Generate Hollywood-grade technical jargon - rohit89
http://shinytoylabs.com/jargon/

======
impendia
This has been done on the scale of entire mathematics and CS papers:

[http://thatsmathematics.com/mathgen/](http://thatsmathematics.com/mathgen/)

[http://pdos.csail.mit.edu/scigen/](http://pdos.csail.mit.edu/scigen/)
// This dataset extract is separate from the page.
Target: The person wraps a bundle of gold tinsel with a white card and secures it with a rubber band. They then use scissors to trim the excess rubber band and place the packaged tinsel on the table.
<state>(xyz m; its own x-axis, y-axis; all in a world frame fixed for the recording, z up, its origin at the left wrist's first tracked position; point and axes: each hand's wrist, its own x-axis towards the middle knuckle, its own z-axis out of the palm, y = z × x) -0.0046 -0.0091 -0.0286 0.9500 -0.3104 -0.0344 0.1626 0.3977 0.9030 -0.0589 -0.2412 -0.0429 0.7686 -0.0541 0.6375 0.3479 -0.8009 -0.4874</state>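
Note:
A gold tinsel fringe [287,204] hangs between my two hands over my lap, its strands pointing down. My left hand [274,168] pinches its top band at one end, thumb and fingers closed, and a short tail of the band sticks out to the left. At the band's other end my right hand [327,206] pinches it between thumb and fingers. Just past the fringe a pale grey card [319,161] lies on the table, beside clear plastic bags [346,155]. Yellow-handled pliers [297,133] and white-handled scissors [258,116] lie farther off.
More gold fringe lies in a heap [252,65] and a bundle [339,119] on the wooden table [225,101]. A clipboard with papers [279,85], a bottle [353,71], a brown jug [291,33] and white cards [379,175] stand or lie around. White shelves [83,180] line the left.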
Indeed, the creators of SCIgen have amused themselves by presenting randomly
generated papers at conferences.

------
zombio
I love this, it reminded me of Crime Cops [1]. The best part is that actual
screenwriters might come across this while searching for tech dialog and not
realise it's satire. Then again, it wouldn't be much different from the stuff
Hollywood currently uses.

[1]
[http://www.youtube.com/watch?v=gF_qQYrCcns](http://www.youtube.com/watch?v=gF_qQYrCcns)

------
timothy89
"I'll create a GUI interface using Visual Basic. To see if I can track an IP
address."

[http://www.youtube.com/watch?v=hkDD03yeLnU](http://www.youtube.com/watch?v=hkDD03yeLnU)

------
j2kun
Funny, but it's just a mad lib. Saw another one for mathematics jargon:
[http://theproofistrivial.com/](http://theproofistrivial.com/)

Would be more interesting to see if you could do this by feeding a learning
algorithm the terrible one-liners from real movies.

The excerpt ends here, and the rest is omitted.